On the other side of the ledger, Clarivate has yet to dispose of any assets following the ProQuest acquisition, where the product strategy clearly needs to be rethought amid an evolving marketplace. For example, the publisher services businesses have changed dramatically in recent years, with Elsevier and Wiley having built up impressive portfolios alongside the organic growth of independent players like SilverChair and Morressier. Will we see a strategy to build upon ScholarOne or will it make more sense for it to change hands? 

Finally, there is a question of talent. It is not uncommon to have some turnover during an acquisition, but the Clarivate acquisition of ProQuest was notable for the departure of key leaders. In that period, an enormous braintrust of executive, strategic, and product leadership departed, including many of the leading minds behind Ex Libris — Veinstein included. While it seems unlikely that Snyder and Veinstein will “get the band back together,” it will be worth following their progress on talent recapitalization particularly in support of solutions-minded product innovation. At the same time, it will be important not to lose any more talent than necessary in this moment of transition. 

Snyder and Gear appear to have diagnosed the problem and are moving towards addressing it by restructuring and installing new leadership in Veinstein. Time will tell if they can position the A&G businesses for innovation and growth in a complex and fast-changing marketplace.

Roger C. Schonfeld

Roger C. Schonfeld

Roger C. Schonfeld is the vice president of organizational strategy for ITHAKA and of Ithaka S+R’s libraries, scholarly communication, and museums program. Roger leads a team of subject matter and methodological experts and analysts who conduct research and provide advisory services to drive evidence-based innovation and leadership among libraries, publishers, and museums to foster research, learning, and preservation. He serves as a Board Member for the Center for Research Libraries. Previously, Roger was a research associate at The Andrew W. Mellon Foundation.

Discussion

3 Thoughts on "Will New Clarivate Leadership Yield a Renewed Focus on Its Products?"

Clarivate has been coasting on its Web of Science businesses for a long time

I don’t think this can be understated. Rolling out a new interface or introducing new ways to graph citations are simply store-front dressing that cannot paper over a chronic inability to timely index the journal literature. We are in the middle of April and all of my clients are still complaining that have 2022 content that remains unindexed. At a time when most of the indexing work is now done by the publisher, who simply drop their metadata into an FTP folder with the company, it tells me that the WoS simply lacks the critical infrastructure and people necessary to do basic processing.

As a result, I’d be surprised the JCR is released in June and whether the community will consider the findings to be accurate and reliable. As a discovery index, the WoS may be bleeding users to other platforms that do a better and faster job indexing the literature. And, it makes derivative products that are based on WoS data much less valuable.

If the Web of Science is considered core to their business model, they need to do much more than wipe off a little “dust.”

I completely agree. Especially with the change to article dating and the effect on Impact Factor, late indexing can have serious consequences to both authors and journals.

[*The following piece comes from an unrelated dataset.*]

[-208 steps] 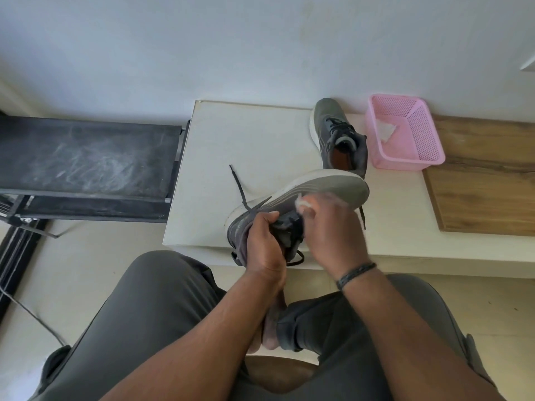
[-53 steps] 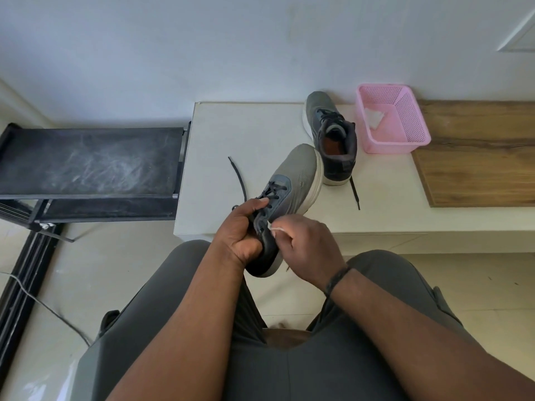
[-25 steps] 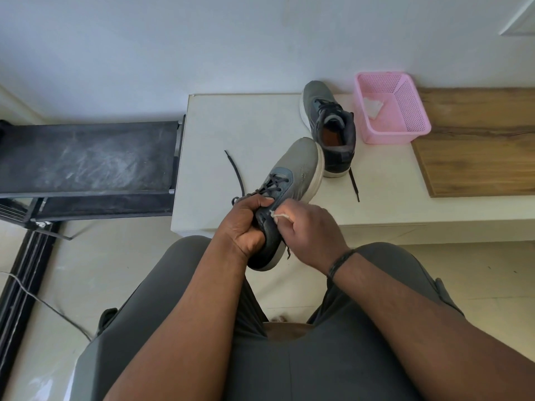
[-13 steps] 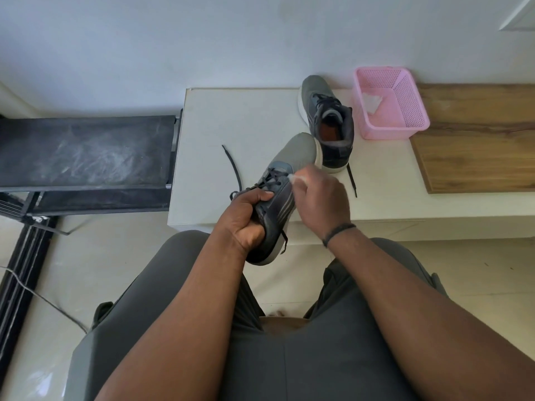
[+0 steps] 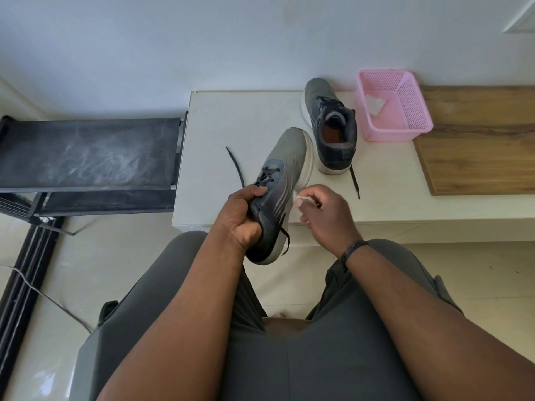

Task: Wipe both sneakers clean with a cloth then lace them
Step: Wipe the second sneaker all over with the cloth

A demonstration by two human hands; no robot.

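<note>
left hand (image 5: 241,219) fingers grip sneaker (image 5: 278,195); right hand (image 5: 324,215) fingers pinch cloth (image 5: 298,197) beside it.

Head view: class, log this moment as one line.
left hand grips sneaker | right hand pinches cloth beside it | second sneaker on table

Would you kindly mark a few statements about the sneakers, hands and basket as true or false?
1. The left hand grips the held sneaker at its heel end. True.
2. The right hand is empty. False: it pinches a small white cloth.
3. The second sneaker lies inside the pink basket. False: it stands on the white table beside the basket.
4. A loose black lace lies on the table. True.
</note>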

Many libraries on the ALMA-L listserv are reporting that Ex Libris support staff have taken up the habit of closing support tickets without resolving them: “After thorough examination and prioritization, we have decided that a fix for this issue will not be part of our current development work plan.” In many cases, these are not suggestions for development, but requests for troubleshooting or bug fixes. Support for Alma was already mediocre, but this is a whole new level. Clarivate cannot expect to remain an ILS heavyweight if their model is to provide poor customer service for buggy, bloated, poorly-tested software.